William Hurt, whose laconic charm and self-assured nuance as an actor landed him roles in films like Broadcast News, Body Heat, and The Big Chill in the 1980s, has died. He was 71 years old at the time. Hurt died of natural causes on Sunday, according to Hurt’s son, Will. Hurt died quietly in the company of his family, according to his son. He died at his home in Portland, Oregon, according to The Hollywood Reporter. Hurt’s death was initially reported by Deadline. In 2018, Hurt was diagnosed with prostate cancer that had spread to his bones.
Hurt was nominated for an Academy Award four times throughout his long career, winning for Kiss of the Spider Woman in 1985. Hurt swiftly established himself as a mainstay of the 1980s with his debut in Paddy Chayefsky’s Altered States as a psychopathologist investigating schizophrenia and experimenting with sensory deprivation.
Hurt co-starred with Kathleen Turner as a lawyer enticed into murder in Lawrence Kasdan’s 1981 sensual neo-noir Body Heat. Hurt co-starred with Kasdan in The Big Chill, in which he played Nick Carlton, a moody Vietnam War veteran who is one of a group of college mates who meet for their friend’s burial.
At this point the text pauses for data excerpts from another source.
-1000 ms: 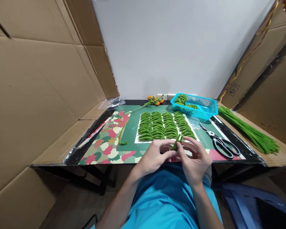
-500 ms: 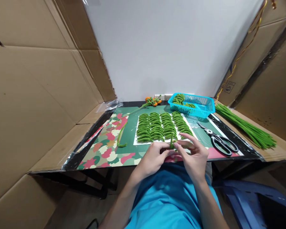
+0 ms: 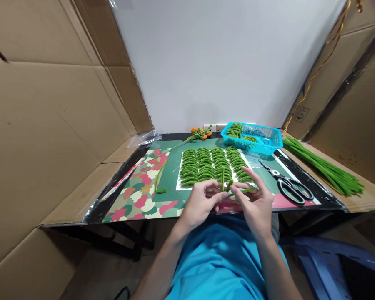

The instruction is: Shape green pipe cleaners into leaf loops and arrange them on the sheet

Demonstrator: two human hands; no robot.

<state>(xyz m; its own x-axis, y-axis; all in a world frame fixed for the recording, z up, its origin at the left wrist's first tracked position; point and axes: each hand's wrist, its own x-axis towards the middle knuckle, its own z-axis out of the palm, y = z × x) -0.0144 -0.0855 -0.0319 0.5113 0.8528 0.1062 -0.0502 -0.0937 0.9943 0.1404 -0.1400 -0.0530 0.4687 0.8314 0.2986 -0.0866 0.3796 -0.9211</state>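
Note:
Both hands meet over the front edge of the table. My left hand (image 3: 203,201) pinches a green pipe cleaner (image 3: 223,177), one part of it standing upright. My right hand (image 3: 253,204) has thumb and fingers closed on the same green piece, whose other end sticks out to the right; its index finger is raised. Where the parts join is partly hidden by the fingertips. Just beyond lie several curved green pipe-cleaner pieces (image 3: 206,170), in rows on a white sheet (image 3: 178,183).
At the back right stands a blue basket (image 3: 268,146) with more curved pieces. Scissors (image 3: 289,183) lie on the right, beside a bundle of green pipe cleaners (image 3: 325,166). A bent green stem (image 3: 158,179) rests on the left, and an orange flower spray (image 3: 201,133) at the back.
The green pipe cleaner has turned between my fingers. Its upright part has shifted slightly left, and a length now shows toward the right. My right index finger has risen.

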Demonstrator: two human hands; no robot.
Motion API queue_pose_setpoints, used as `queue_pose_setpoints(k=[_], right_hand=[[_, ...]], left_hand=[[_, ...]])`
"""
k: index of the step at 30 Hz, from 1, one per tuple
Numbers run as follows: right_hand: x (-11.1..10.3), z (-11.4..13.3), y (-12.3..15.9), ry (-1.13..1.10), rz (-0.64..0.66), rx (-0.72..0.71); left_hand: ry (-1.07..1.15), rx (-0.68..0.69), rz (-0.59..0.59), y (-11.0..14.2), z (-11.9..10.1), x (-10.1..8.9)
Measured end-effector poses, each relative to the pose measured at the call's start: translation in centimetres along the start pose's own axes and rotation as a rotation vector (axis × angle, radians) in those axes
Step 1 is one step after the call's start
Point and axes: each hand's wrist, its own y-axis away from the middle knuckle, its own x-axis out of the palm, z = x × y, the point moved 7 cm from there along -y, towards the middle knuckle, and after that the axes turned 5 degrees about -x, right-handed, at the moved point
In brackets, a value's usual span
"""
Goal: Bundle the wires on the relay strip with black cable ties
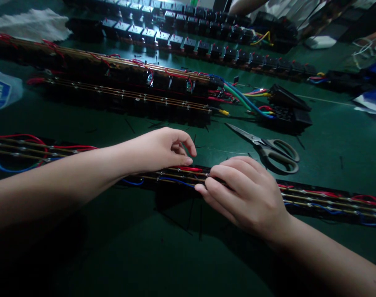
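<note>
A long black strip (pixel 318 202) with thin brass rods and red and blue wires lies across the table in front of me. My right hand (pixel 248 196) is closed over the strip's middle, its fingers bent and the thumb at the near edge. Just to the left, my left hand (pixel 161 150) rests at the far side of the strip, fingers loosely curled. A small gap shows between its thumb and index finger, and I see nothing held there. Close by its thumb runs a red wire (pixel 190 169). Both palms are hidden.
Dark-handled scissors (pixel 268 148) lie beyond my right hand. Farther back are a second wired strip (pixel 128 97), a black connector housing (pixel 288 107) and rows of black box-shaped parts (pixel 175 41). Black cable ties are scattered about. A plastic bag (pixel 3 90) lies left; another person's arm shows at top.
</note>
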Motion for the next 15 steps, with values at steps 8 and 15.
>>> queue_pose_setpoints(k=[8,15], right_hand=[[-0.1,-1.4,0.1,-0.165,-0.032,0.176],[0.9,-2.6,-0.1,-0.368,-0.042,0.403]], left_hand=[[0.079,0.199,-0.029,0.7,-1.5,0.0],[0.006,0.246,-0.018,1.1,-2.3,0.1]])
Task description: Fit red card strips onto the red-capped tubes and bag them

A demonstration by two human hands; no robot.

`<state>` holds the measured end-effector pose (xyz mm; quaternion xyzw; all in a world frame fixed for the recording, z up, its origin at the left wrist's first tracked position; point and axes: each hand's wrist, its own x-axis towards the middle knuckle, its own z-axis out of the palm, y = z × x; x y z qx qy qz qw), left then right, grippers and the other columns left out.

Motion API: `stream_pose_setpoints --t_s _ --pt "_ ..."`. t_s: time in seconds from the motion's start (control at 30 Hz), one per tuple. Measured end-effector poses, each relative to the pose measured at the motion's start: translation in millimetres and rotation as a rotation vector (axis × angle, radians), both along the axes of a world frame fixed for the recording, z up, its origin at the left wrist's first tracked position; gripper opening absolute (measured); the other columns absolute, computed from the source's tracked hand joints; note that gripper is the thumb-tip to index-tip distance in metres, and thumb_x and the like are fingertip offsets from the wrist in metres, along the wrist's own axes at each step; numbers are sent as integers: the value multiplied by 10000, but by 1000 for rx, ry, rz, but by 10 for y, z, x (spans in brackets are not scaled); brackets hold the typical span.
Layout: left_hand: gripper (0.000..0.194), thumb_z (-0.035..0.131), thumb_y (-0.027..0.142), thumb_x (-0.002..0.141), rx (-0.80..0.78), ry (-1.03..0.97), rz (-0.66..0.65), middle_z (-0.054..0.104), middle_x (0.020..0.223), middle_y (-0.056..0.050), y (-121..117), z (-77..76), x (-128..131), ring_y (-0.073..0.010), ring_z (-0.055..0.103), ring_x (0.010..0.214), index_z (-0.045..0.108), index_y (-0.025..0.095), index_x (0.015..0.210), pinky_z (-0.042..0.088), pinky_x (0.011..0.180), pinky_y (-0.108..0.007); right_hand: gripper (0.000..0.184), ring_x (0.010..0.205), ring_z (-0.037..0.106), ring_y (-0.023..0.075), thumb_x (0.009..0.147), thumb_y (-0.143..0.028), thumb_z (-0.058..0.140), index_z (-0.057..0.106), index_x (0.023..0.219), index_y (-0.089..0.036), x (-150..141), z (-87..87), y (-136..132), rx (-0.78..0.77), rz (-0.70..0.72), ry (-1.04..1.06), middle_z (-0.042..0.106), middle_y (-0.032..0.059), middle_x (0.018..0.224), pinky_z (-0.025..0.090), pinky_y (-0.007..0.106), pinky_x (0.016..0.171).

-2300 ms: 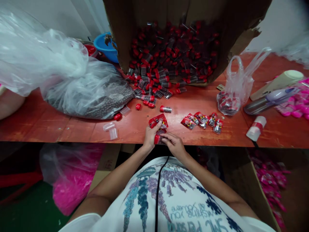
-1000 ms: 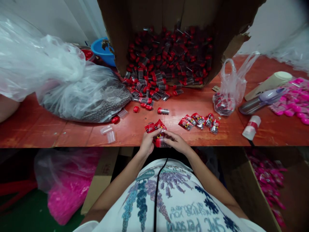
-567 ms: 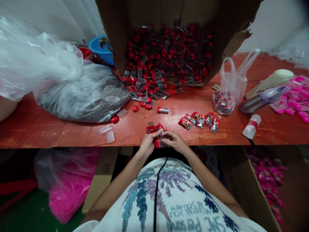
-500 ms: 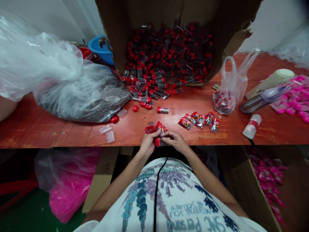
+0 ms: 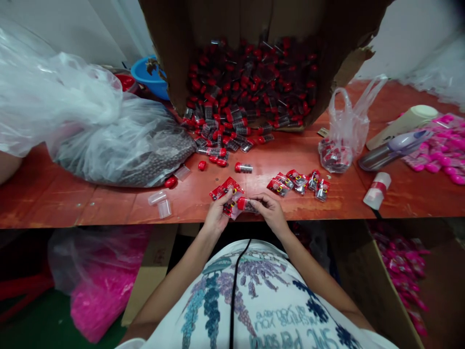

Hurt, whose father worked for the State Department, was born in Washington, D.C., and spent his childhood at a boarding school in Massachusetts, where he travelled extensively. When he was a child, his parents divorced. Hurt’s mother married Henry Luce III, the son of Time magazine founder Henry Luce when he was ten years old. Hurt studied acting at Julliard and made his theatrical debut with the Circle Repertory Company in New York. Following The Big Chill, he returned to Broadway to act in David Rabe’s Hurlyburly, for which he received a Tony nomination.
His co-star, Marlee Matlin, won an Academy Award for her role as a custodian at a deaf school in 1986’s Children of a Lesser God. Hurt portrayed a speech pathologist. Hurt and Matlin’s romance took place off-screen as well, but it wasn’t Hurt’s first time having his personal life exposed.
From 1971 to 1982, Hurt was married to actress Mary Beth Hurt (also a Big Chill co-star). Hurt had a relationship with Sandra Jennings while still married to Mary Beth Hurt, and their son was the catalyst for Hurt’s divorce from Mary Beth Hurt. Six years later, Jennings filed a high-profile court action claiming she was Hurt’s common-law wife under South Carolina law and so entitled to a part of his earnings. Although a New York judge found in Hurt’s favour, the actor’s relationship with fame remained tense.
Hurt told The New York Times in 1983, “Acting is a very intimate and private activity.” “Acting, like writing, necessitates a great deal of isolation. Yes, you will encounter other people, but you will also be required to master a trade and technique. It’s a job. There’s this strange thing about my acting being perceived as a clamour for attention to my person as if I needed so much love or attention that I’d give up my right to privacy.”
Matlin documented physical and mental abuse during their relationship in her 2009 biography. Hurt apologised at the time of publication, stating, “My personal recollection is that we both apologised and did a great deal to mend our lives.”
Hurt also suffered from drug and alcohol addiction during this time and went to treatment centres. He also earned a reputation for not always being a cooperative partner. He was dubbed “notoriously volatile” by the New Yorker. Hurt married Heidi Henderson, whom he met in treatment, in 1989. They have two children as a couple. Hurt also had a daughter with Sandrine Bonnaire, a French actress and filmmaker whom he met while filming the direct-to-video Albert Camus adaption The Plague in 1992.
Hurt played a polished but lightweight anchorman in James L. Brooks’ 1987 comedy Broadcast News, which reflected the developing marriage of entertainment and journalism.
Hurt’s Broadcast News co-star Albert Brooks was among the many who paid tribute to Hurt after his death on Sunday. Brooks remarked on Twitter, “So sad to hear this news.” “It was a dream come true to work with him on ‘Broadcast News.’ He will be missed a lot.”
Hurt fell out of favour with filmmakers in the 1990s after a successful run in the 1980s, and some speculated that it was due to his bad image. Hurt, on the other hand, maintained his position, telling the Los Angeles Times in 1994, “I provide more by solving the reality than by catering to expectations and naïve dreams.”
Hurt has stated that his famed 1980s run was more of an aberration than what distinguished him as an actor.
In 2004, he told The Telegraph, “Success is alienating.” “The Oscar was certainly alienating. In some respects, it was the polar opposite of what I was going for. I didn’t want to be alone, so I avoided it. ‘He’s an Oscar winner, he’s the one to be,’ I didn’t want some huge bullseye on my chest screaming. I wanted to be an actress, therefore I was perplexed by the situation. I’m still perplexed by it at times.”